Human genetic engineering could also enhance or improve "good" traits--for instance an extra copy of the human-growth-hormone gene could be added to increase height. On December 31st 1993 a scientific journal, Nature Genetics, published an article by CEPH that examined two genes in a group of 338 French people over 100 years old. They found that the centenarians had different levels of genes compared with younger people. A person carrying the right gene variants had twice the chance of reaching old age. This was the first time that genes had been linked to longevity. It follows that gene therapy might extend life-expectancy. And though scientists still do not understand enough about the genetic processes that make humans intelligent or beautiful, it might eventually be possible to tailor people to taste.

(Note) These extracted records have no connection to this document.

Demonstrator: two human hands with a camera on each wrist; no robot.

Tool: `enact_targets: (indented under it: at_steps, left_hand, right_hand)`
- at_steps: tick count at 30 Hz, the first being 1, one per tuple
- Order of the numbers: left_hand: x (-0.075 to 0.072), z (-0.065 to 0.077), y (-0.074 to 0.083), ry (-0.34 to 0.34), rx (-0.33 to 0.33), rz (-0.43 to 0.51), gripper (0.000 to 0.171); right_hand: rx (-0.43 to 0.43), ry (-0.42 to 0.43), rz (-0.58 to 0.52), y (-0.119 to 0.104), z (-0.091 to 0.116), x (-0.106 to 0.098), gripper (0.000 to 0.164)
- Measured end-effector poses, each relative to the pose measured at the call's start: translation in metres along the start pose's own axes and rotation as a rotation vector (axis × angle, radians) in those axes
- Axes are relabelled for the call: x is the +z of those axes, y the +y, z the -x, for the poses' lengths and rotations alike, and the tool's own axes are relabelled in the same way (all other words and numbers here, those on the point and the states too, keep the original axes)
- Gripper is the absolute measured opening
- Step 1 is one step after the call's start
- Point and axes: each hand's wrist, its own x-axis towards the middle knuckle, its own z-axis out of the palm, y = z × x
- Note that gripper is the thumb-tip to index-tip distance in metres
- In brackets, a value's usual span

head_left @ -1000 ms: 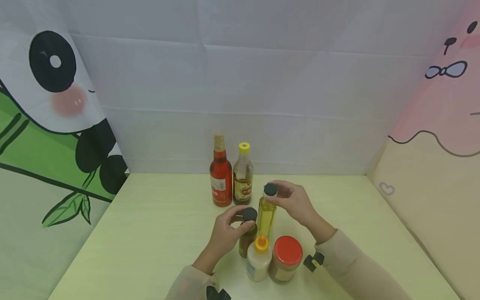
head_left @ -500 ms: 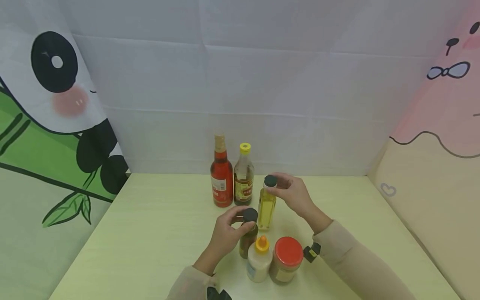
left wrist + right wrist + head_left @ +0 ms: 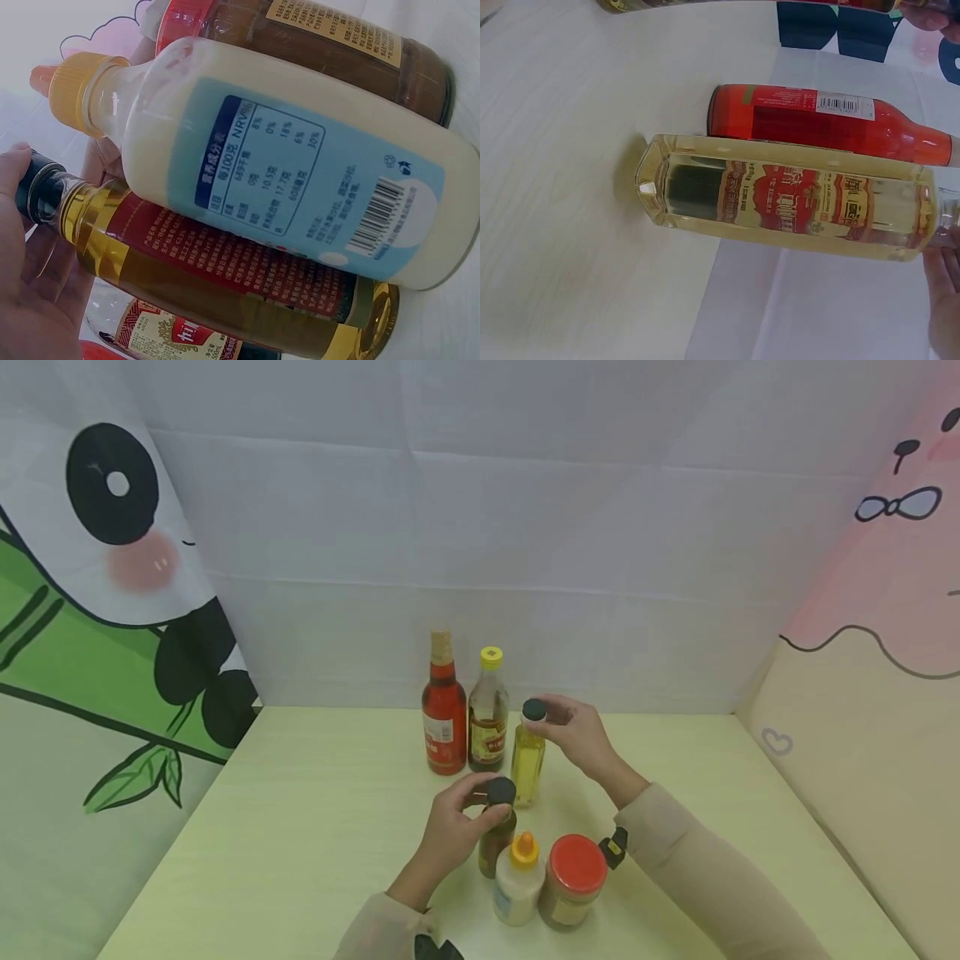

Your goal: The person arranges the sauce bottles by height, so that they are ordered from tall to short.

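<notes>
At the amber bottle (image 3: 496,846), head view: the left hand (image 3: 453,822) pinches its black cap (image 3: 501,790) between thumb and fingers.
Oil bottle (image 3: 527,768): behind and right of the amber bottle; the right hand (image 3: 577,735) pinches its dark green cap (image 3: 534,709); whether its base touches the table (image 3: 337,818), I cannot tell.
Squeeze bottle (image 3: 517,893): just in front of the amber bottle; the red-lidded jar (image 3: 573,881) is beside it, farther right.
Tall pair: the red bottle (image 3: 444,718) and yellow-capped bottle (image 3: 487,727), upright behind the amber bottle; their print is too small here.
Blue panel (image 3: 262,161), left wrist view: on the squeeze bottle, before the amber bottle; it reads "营养成分表", "每100克", "NRV%", "689千焦"; a barcode (image 3: 376,216) is alongside; the amber bottle's maroon label (image 3: 210,251) has blurred fine print.
Red-and-cream label (image 3: 799,197), right wrist view: on the oil bottle, below the amber bottle; its lettering is unclear; the red bottle shows a white barcode patch (image 3: 845,106).
</notes>
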Motion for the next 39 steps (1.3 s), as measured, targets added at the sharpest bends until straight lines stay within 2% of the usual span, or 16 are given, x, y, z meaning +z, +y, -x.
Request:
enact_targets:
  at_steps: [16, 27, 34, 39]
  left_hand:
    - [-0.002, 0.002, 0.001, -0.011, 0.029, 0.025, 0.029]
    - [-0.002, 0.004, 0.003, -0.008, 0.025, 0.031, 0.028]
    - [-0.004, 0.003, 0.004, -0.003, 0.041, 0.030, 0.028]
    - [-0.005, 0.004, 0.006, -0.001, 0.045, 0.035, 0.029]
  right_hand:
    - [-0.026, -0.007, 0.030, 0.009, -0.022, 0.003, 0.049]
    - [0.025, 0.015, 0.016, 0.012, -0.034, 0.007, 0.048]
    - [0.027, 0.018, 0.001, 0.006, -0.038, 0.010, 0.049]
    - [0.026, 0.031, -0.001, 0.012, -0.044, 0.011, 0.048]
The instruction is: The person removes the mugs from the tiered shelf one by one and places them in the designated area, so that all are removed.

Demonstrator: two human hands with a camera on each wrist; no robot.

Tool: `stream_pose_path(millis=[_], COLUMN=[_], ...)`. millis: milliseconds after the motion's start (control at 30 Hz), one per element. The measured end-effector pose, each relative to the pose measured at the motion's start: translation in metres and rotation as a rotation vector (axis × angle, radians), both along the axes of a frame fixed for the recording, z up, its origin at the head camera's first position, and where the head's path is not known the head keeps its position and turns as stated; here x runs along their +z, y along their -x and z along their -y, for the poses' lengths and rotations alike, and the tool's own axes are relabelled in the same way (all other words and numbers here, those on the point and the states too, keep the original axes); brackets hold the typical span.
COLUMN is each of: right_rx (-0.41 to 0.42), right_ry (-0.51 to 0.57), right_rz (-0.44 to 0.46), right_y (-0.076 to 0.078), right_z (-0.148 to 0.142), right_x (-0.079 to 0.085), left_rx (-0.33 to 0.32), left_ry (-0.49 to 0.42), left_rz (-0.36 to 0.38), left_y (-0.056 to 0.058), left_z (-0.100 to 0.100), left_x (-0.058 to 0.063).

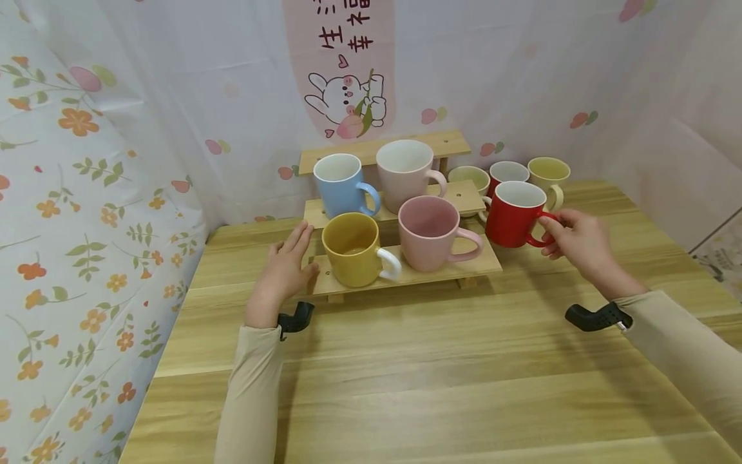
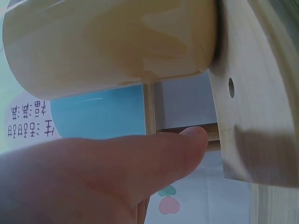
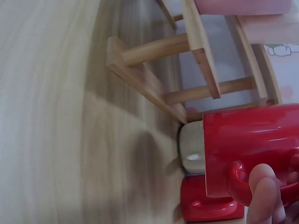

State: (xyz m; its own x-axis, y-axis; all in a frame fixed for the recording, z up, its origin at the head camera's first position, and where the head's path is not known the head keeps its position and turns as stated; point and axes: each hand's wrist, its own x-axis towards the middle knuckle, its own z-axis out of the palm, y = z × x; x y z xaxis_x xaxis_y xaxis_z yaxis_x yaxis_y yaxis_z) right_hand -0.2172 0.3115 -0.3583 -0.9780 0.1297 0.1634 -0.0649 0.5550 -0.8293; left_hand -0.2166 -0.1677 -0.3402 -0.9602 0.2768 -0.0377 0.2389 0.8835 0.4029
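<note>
My right hand (image 1: 580, 241) pinches the handle of a red mug (image 1: 513, 219), white inside, raised above the table to the right of a tiered wooden rack (image 1: 411, 274). In the right wrist view the red mug (image 3: 252, 144) appears close up, fingers at its handle. At the rack's left end is my left hand (image 1: 284, 270), its fingers extended beside the tiers and holding no mug. A mustard mug (image 1: 350, 258) with a white handle and a pink mug (image 1: 429, 238) stand on the lowest tier. Behind them are a blue mug (image 1: 341, 190) and a pale pink mug (image 1: 404, 177).
Behind the held mug, on the table (image 1: 440, 386), stand a cream-green mug (image 1: 466, 175), a second red mug (image 3: 205, 198) and a yellow mug (image 1: 547, 173). The rack's top tier (image 1: 455, 143) bears no mugs. A printed curtain (image 1: 232, 96) hangs behind.
</note>
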Motion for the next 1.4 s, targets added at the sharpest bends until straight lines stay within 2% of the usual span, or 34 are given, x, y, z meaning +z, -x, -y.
stream_pose_path(millis=[133,300,600,900,1167,1400], right_rx=[0.037,0.060,0.053,0.063,0.039,0.017], right_ry=[0.000,-0.012,-0.046,-0.002,0.082,0.114], right_rz=[0.003,0.010,0.018,0.019,0.070,0.084], right_y=[0.003,0.003,0.003,0.013,0.017,0.023], right_z=[0.002,0.006,0.012,0.022,0.031,0.041], right_x=[-0.005,-0.015,-0.031,-0.040,-0.044,-0.047], left_rx=[0.008,0.015,0.009,0.010,0.015,0.025], left_ry=[0.002,-0.002,-0.008,-0.011,-0.007,-0.015], left_rz=[-0.011,0.010,-0.003,-0.005,-0.006,-0.001], left_y=[0.001,-0.001,-0.004,-0.003,-0.002,-0.002], left_z=[0.001,0.000,-0.002,-0.002,-0.003,-0.001], left_x=[0.003,0.004,-0.001,0.001,0.000,-0.001])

Some scientists believe that nature will act as a brake on genetic tinkering, because the human genome might be able to accommodate only a limited number of extra genes. It would also be hard to deal with multi-gene traits. As with the genie in Aladdin's lamp, people may be offered a fixed number of wishes: a cure for cancer, a height-inducer or whatever. Once their wishes are used up their genetic make-up will be unalterable--at least by their own hand. Yet no matter how they are dressed up, such uses of gene therapy will have moved medicine from the business of curing or caring into the more ethically dubious areas of life-enhancement and eugenics: two issues to which this survey will return later.